Race is reducible to class? Race is separate but interconnected to class. Race
is separate. Etc."
I have written about this before, but it seems
appropriate to return to the issue in the context of the current race between
Sanders and Clinton for the Democratic nomination, just before the South Carolina
primary.
Quite obviously, neither race nor class is "reducible"
to the other, and equally obviously, they are interconnected in endlessly
complex ways. Here, put as simply as I
am able, is my view of their differences:
The struggles for gender equality, racial
equality, and equality of sexual orientation are all, in my view, struggles for
the perfection of capitalism, not its overthrow. I
think Marx was right [and he was not at all alone in this view in the
nineteenth century] that capitalism is a revolutionary force whose tendency it
is to destroy social, economic, and political differences based on race,
gender, religion, ethnicity, or [though Marx would never have said so] sexual
orientation. That is to say, it is the
tendency of capitalism to erode or destroy social and economic differences
grounded in anything other than one's position in the social relations of production. Thus capitalism was, when it appeared, and is
in its essence, politically progressive and liberal in its orientation. The ideal capitalist world is a world in
which men, women, Blacks, Whites, Gays and Straights are all equally and with
rigorous fairness exploited by capital, a world furthermore in which no religious beliefs
interfere with the smooth accumulation of capital.

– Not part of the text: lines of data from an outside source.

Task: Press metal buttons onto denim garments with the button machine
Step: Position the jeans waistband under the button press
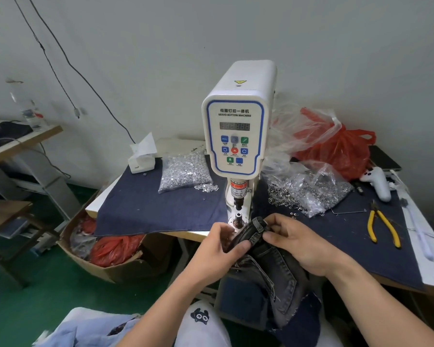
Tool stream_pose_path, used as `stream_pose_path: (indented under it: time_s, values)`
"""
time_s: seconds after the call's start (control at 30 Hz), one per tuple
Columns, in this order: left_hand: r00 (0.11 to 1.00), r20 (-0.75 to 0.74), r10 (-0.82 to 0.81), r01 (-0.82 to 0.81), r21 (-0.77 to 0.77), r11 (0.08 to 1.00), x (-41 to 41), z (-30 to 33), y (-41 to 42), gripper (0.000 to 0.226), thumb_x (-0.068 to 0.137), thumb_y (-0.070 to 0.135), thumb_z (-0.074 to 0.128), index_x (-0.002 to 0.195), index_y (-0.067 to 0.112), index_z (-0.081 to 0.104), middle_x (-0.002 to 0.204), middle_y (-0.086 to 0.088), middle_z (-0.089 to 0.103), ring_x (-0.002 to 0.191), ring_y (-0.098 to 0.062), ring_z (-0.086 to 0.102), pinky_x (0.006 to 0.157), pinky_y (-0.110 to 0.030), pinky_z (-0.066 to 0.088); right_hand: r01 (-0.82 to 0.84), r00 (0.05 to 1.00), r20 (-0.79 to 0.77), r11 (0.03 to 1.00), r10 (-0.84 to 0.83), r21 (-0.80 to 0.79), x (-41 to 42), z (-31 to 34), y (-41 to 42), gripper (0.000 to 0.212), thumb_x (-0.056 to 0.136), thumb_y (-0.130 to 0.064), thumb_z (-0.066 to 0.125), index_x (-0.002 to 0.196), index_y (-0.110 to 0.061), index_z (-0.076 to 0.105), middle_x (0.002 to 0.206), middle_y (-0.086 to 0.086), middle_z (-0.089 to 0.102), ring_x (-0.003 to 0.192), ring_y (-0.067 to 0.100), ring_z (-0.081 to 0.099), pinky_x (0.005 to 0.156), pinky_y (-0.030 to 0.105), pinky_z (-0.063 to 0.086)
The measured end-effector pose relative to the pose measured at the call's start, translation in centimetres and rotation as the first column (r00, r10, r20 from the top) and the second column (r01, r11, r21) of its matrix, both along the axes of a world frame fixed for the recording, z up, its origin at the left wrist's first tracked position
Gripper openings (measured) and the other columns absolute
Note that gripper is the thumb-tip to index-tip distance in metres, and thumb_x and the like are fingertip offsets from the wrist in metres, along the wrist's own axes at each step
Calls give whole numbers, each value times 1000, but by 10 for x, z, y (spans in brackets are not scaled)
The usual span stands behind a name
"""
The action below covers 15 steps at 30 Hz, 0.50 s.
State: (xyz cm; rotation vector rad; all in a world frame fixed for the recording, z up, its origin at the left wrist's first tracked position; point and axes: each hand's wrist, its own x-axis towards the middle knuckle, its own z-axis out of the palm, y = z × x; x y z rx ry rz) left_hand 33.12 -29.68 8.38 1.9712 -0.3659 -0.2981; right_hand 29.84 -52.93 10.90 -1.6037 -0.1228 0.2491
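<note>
A white servo button machine (237, 126) stands at the table's middle, its punch above a lower die (237, 219). Just in front of the die I hold a dark grey denim garment (271, 261) by its waistband; the rest hangs below the table edge. My left hand (217, 249) grips the waistband from the left, thumb on the fabric. My right hand (298, 242) pinches the waistband's belt-loop end from the right. A clear bag of silver button tops (184, 172) lies left of the machine, and a bag of ring-shaped button parts (308, 190) lies right.
Yellow-handled pliers (383, 226) and a white tool (377, 181) lie on the blue cloth at right, behind them a red plastic bag (341, 149). A tissue box (142, 157) sits back left. A cardboard box (115, 259) with red bags stands on the green floor.
</note>
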Motion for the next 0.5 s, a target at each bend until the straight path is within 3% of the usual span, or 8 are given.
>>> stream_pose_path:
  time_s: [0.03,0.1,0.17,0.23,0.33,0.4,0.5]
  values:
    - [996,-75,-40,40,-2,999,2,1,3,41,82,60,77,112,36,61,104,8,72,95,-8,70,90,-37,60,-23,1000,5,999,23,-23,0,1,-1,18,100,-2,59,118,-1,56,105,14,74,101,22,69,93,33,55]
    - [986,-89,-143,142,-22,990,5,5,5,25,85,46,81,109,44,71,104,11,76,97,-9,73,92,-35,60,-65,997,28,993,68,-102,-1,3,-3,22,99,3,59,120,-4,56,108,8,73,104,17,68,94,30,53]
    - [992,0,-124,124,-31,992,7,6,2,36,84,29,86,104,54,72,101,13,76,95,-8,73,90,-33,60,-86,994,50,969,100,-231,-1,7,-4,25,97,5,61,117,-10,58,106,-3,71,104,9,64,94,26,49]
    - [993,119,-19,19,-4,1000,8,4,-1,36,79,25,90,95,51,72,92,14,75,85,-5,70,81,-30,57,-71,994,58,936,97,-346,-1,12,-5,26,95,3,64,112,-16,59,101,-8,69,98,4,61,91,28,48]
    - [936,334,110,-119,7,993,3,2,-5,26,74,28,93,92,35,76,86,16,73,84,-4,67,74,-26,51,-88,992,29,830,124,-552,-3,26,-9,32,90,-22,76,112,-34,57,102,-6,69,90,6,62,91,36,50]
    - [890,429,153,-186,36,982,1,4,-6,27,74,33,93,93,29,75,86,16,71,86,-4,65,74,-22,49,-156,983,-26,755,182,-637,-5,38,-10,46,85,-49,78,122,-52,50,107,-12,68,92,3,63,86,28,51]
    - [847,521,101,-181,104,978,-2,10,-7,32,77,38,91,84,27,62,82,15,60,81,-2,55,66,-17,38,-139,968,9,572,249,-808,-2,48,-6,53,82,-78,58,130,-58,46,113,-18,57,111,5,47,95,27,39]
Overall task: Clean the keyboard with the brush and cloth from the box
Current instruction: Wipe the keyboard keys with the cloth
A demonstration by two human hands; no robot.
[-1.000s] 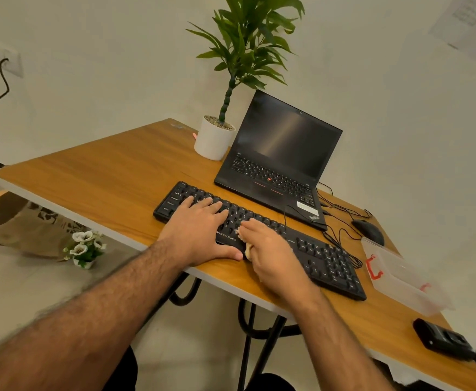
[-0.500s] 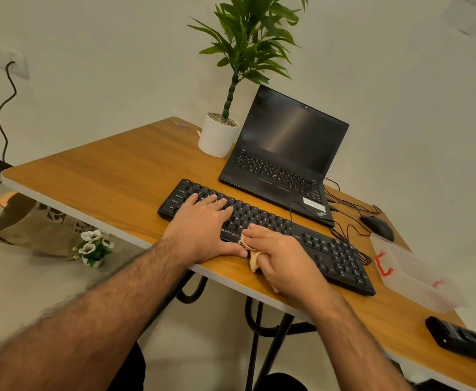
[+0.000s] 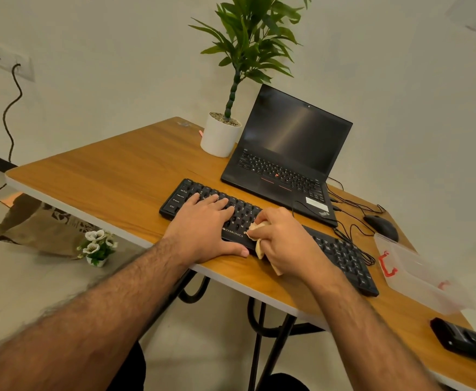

The evidence of the past century strongly
suggests that Marx overestimated the power of capitalism to accomplish this
transformation of the pre-capitalist world, but he was correct, I think, in its
tendency.
The liberation struggles of women,
African-Americans, and the LGBT community are desirable, admirable, essential,
and worthy of support and commitment, but they are not, nor have they ever pretended
to be, inimical to capitalism itself.
What makes the Sanders campaign extraordinary in
American politics is that it is the first campaign in several generations that
even hints that capitalism itself is the problem, not the deformations or imperfections
of capitalism. I say "hints"
because Bernie is really an FDR liberal, not a genuine socialist in the style
of my grandfather [or Eugene V. Debs, to choose a rather more prominent example
from the same period of American history.]
Does that help?
5 comments:
Thank you, my own thoughts were circling around this very thesis, and I'm glad you articulated it so clearly.
A side note, Sanders does have a picture of Eugene Debs in his senate office.
No kidding!
So, prof. Wolff, do you think that there would be persistent racism (say) even under socialism? There would be residual racism at the beginning, to be sure, but I'm inclined to think that racism, sexism, etc. feed on oppressive social relations of production, and that they will wither away with them. But yes, there will still be car accidents under socialism.
Professor Wolff,
I think that you're right that capitalism has no prejudices, although individual capitalists may have them. What's more, capitalism learns quickly and it didn't take it long to see that women, gays, ethnic minorities are all potential consumer niches to sell to. Did you know that there's even a Che store? Anything can be made into a commodity.
https://www.thechestore.com/
There's certainly cases where capitalists use racism and sexism to foster more surplus value extraction. For instance, as long as the American working class continues to blame "those illegal Mexicans taking our jobs", then it divests what is really an issue of structural exploitation into an issue of local racism (the capitalist happy to higher cheaper legal immigrant labor, and to pay illegal labor under the table, both cases where the cost of labor power is reduced but the exploitation of labor time is the same). So I think Marx is right in the aggregate that capitalism tends toward progress on sex, race, and sexuality issues, but it's certainly the case that capitalist are slowing the trend due to profit incentives.